▶ [WHAT TO WORK ON]:
Return the whole listing exactly as it stands.

▶ [DATA BLOCK]:
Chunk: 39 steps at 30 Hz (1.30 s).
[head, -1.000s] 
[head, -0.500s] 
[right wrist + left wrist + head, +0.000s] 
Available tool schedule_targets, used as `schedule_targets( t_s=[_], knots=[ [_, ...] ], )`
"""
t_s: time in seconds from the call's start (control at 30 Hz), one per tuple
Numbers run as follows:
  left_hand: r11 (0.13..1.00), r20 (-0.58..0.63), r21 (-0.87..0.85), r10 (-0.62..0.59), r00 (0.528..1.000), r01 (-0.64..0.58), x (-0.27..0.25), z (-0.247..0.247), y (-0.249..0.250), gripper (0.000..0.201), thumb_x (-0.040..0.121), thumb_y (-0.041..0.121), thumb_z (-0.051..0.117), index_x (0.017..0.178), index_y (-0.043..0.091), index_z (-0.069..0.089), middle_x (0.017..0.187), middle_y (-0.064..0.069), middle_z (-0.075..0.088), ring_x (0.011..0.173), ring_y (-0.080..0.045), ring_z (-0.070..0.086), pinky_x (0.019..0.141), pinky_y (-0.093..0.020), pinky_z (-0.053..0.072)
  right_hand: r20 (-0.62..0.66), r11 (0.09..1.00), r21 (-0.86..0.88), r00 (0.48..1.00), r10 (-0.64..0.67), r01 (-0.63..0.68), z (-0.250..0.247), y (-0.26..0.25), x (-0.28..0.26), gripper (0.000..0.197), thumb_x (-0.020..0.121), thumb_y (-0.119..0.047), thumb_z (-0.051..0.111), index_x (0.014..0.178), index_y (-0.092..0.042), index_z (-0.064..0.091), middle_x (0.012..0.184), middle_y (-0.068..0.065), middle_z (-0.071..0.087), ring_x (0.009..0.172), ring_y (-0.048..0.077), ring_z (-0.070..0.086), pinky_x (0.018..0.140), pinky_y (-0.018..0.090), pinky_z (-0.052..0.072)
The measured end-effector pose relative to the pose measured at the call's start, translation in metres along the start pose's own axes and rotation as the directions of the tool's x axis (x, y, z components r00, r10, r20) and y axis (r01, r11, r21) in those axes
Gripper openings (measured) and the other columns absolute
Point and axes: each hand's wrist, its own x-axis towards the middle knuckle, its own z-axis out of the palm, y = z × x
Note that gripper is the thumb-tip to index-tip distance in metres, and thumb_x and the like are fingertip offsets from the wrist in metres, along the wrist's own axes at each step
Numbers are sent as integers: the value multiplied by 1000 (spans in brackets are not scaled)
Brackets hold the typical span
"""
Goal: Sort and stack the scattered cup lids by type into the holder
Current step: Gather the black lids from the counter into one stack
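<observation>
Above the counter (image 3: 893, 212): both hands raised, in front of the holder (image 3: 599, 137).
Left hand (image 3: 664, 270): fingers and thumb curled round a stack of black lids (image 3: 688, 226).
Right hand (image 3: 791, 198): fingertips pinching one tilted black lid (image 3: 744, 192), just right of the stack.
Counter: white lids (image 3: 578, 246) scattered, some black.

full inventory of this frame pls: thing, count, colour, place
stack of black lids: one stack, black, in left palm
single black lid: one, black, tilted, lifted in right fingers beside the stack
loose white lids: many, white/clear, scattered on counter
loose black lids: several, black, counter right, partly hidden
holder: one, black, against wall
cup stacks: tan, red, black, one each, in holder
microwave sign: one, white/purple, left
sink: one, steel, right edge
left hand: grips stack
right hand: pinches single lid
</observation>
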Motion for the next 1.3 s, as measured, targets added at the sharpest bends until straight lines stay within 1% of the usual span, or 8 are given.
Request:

▶ [SOLUTION TO THE EXERCISE]:
Chunk: 39 steps at 30 Hz (1.30 s).
[head, -1.000s] 
[head, -0.500s] 
[right wrist + left wrist + head, +0.000s] 
Available tool schedule_targets, used as `schedule_targets( t_s=[_], knots=[ [_, ...] ], )`
"""
t_s: time in seconds from the call's start (control at 30 Hz), one per tuple
Numbers run as follows:
  left_hand: r11 (0.13..1.00), r20 (-0.58..0.63), r21 (-0.87..0.85), r10 (-0.62..0.59), r00 (0.528..1.000), r01 (-0.64..0.58), x (-0.27..0.25), z (-0.247..0.247), y (-0.249..0.250), gripper (0.000..0.201), thumb_x (-0.040..0.121), thumb_y (-0.041..0.121), thumb_z (-0.051..0.117), index_x (0.017..0.178), index_y (-0.043..0.091), index_z (-0.069..0.089), middle_x (0.017..0.187), middle_y (-0.064..0.069), middle_z (-0.075..0.088), ring_x (0.011..0.173), ring_y (-0.080..0.045), ring_z (-0.070..0.086), pinky_x (0.019..0.141), pinky_y (-0.093..0.020), pinky_z (-0.053..0.072)
  right_hand: r20 (-0.62..0.66), r11 (0.09..1.00), r21 (-0.86..0.88), r00 (0.48..1.00), r10 (-0.64..0.67), r01 (-0.63..0.68), z (-0.250..0.247), y (-0.26..0.25), x (-0.28..0.26), gripper (0.000..0.197), thumb_x (-0.020..0.121), thumb_y (-0.119..0.047), thumb_z (-0.051..0.111), index_x (0.014..0.178), index_y (-0.092..0.042), index_z (-0.064..0.091), middle_x (0.012..0.184), middle_y (-0.068..0.065), middle_z (-0.071..0.087), ring_x (0.009..0.172), ring_y (-0.048..0.077), ring_z (-0.070..0.086), pinky_x (0.018..0.140), pinky_y (-0.018..0.090), pinky_z (-0.052..0.072)
The measured end-effector pose relative to the pose measured at the call's start, translation in metres along the start pose's own axes and rotation as the directions of the tool's x axis (x, y, z components r00, r10, r20) and y axis (r01, r11, r21) in those axes
Gripper openings (measured) and the other columns absolute
Point and axes: each hand's wrist, its own x-axis towards the middle knuckle, its own z-axis out of the palm, y = z × x
Note that gripper is the thumb-tip to index-tip distance in metres, and thumb_x and the like are fingertip offsets from the wrist in metres, along the wrist's own axes at each step
Numbers are sent as integers: the value multiplied by 1000 (spans in brackets are not scaled)
Brackets hold the typical span
"""
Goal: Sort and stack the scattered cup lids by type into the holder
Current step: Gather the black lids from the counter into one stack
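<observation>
Above the counter (image 3: 893, 212): both hands raised, in front of the holder (image 3: 599, 137).
Left hand (image 3: 664, 270): fingers and thumb curled round a stack of black lids (image 3: 688, 226).
Right hand (image 3: 791, 198): fingertips pinching one tilted black lid (image 3: 744, 192), just right of the stack.
Counter: white lids (image 3: 578, 246) scattered, some black.

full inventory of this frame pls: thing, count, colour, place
stack of black lids: one stack, black, in left palm
single black lid: one, black, tilted, lifted in right fingers beside the stack
loose white lids: many, white/clear, scattered on counter
loose black lids: several, black, counter right, partly hidden
holder: one, black, against wall
cup stacks: tan, red, black, one each, in holder
microwave sign: one, white/purple, left
sink: one, steel, right edge
left hand: grips stack
right hand: pinches single lid
</observation>
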Motion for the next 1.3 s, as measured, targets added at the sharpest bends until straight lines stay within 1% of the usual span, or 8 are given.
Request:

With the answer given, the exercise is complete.